Practice Question Answers Anemia VI
Practice Question Answers
Anemia VI
© Jun Wang, MD, PhD
Abbreviations:
Hb: hemoglobin |
HCT: hematocrit |
MCV: Mean Corpuscular Volume |
MCH: Mean Corpuscular Hemoglobin |
RDW: Red Cell Distribution Width |
TIBC: total iron binding capacity |
1. A. This case is characterized by sudden onset of jaundice and
dark urine after medication, consistent with a drug induced hemolysis,
further supported by elevated indirect bilirubin and LDH, and presence of bite
cells (semicircular portion loss) and blister cells (submembrane vesicle/peripheral
vacuole) in peripheral blood. He has had similar episodes. These features are
highly suspicious of G6PD
deficiency. Eosin-5-maleimide binding assay and osmotic fragility test is used to
diagnose hereditary
spherocytosis. Flow-cytometry for RBC bound CD55 and CD59 is used to
diagnose paroxysmal
nocturnal hemoglobinuria. Hemoglobin analysis by electrophoresis of HPLC is
very helpful in diagnosing hemoglobin abnormalities, including thalassemia,
sickle
cell anemia, HbC
and HbE. Molecular test for PKLR mutation is used to diagnose pyruvate
kinase deficiency. All of these conditions tend to have chronic hemolysis,
instead of a sudden process.
2. A. This is a process of hemolysis
and haptoglobin will be decreased after finding with free hemoglobin and removed
by reticuloendothelial system. Homocysteine is high in megaloblastic
anemia associated with folate or VB12 deficiencies. Iron tends may be
higher in sideroblastic
anemia and anemia
of chronic disease, and low in iron
deficiency anemia. Lead is elevated in anemia
associated with lead poisoning. TIBC can be elevated in iron
deficiency anemia and low in anemia
of chronic disease. These four is not associated with hemolysis.
3. A. Hemolysis
results in increased indirectly bilirubin in blood, and urobilinogen in urine.

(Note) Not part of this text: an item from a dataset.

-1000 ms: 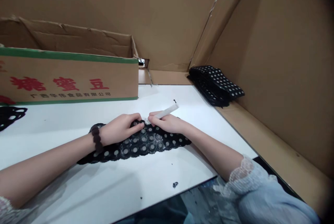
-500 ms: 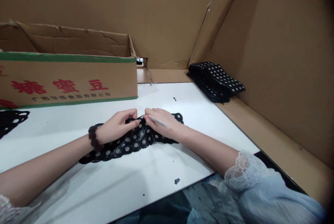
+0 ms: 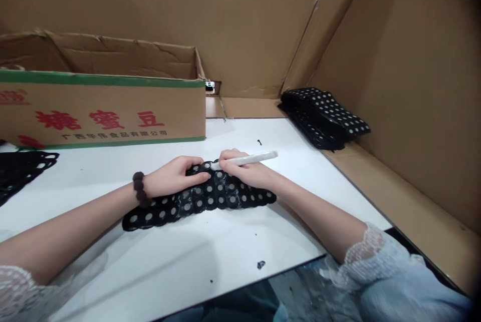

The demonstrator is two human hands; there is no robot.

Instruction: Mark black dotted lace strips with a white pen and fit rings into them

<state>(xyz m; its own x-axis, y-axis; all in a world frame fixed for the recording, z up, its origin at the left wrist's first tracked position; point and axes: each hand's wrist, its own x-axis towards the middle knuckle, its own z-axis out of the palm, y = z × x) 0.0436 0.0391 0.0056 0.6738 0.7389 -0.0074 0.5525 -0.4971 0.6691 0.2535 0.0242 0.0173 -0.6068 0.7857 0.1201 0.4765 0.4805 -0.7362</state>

Colorless urobilinogen can be oxidized to yellow urobilin, resulting in darker
urine. The metabolites of antibiotics may change the color of urine.
Over-concentration of urine usually results from dehydration. Urinary bladder
infection or bleeding may change the color of urine to pink, if hematuria is
present. While these are possible causes, the presence of hemolysis
make increased urobilinogen most likely the cause.
4. D. Hemolysis
in G6PD
deficiency is associated with reduced NADPH production and low levels of reduced
form glutathione. These abnormalities make RBCs vulnerable to oxidative stresses,
commonly caused by infections, drugs and certain food. Anti-RBC antibodies
cause hemolysis
in immune
hemolytic anemia. ATP insufficiency causes hemolysis
in pyruvate
kinase deficiency. Cytoskeletal abnormalities are associated with hemolysis
in hereditary
spherocytosis. Over activity of surface complements is seen in paroxysmal
nocturnal hemoglobinuria.
5. B.
Diagnosis is confirmed by enzymatic activity test of G6PD. Also see discussion
of question 1. Cold
agglutin disease is characterized by recurrent painful episodes of fingers
and toes and bluish discoloration involving skin that are triggered by low
temperature. It is caused by cold reacting auto-antibodies, primarily IgM. Hereditary
spherocytosis has spherocytes. Paroxysmal
nocturnal hemoglobinuria is characterized by dark urine started at night
and cleared during the day. These two and pyruvate
kinase deficiency have chronic hemolysis
and none of these four have bite cells or blister cells.
6. C. This case is characterized by normocytic
anemia with increased reticulocytes, jaundice and increased indirect bilirubin,
consistent with hemolytic
anemia. Bone marrow suppression can be seen in various aplastic
anemia and myeloid
neoplasms, and usually has low reticulocyte count. Hemoglobin abnormalities, including thalassemia,
sickle
cell anemia, HbC
and HbE, have red cell changes, such as sickle cell, rhomboidal crystals,
or target cells. Iron
deficiency anemia is microcytic hypochromic
anemia with reduced serum iron, ferritin, transferrin saturation and elevated
TIBC, but usually does not have hemolysis.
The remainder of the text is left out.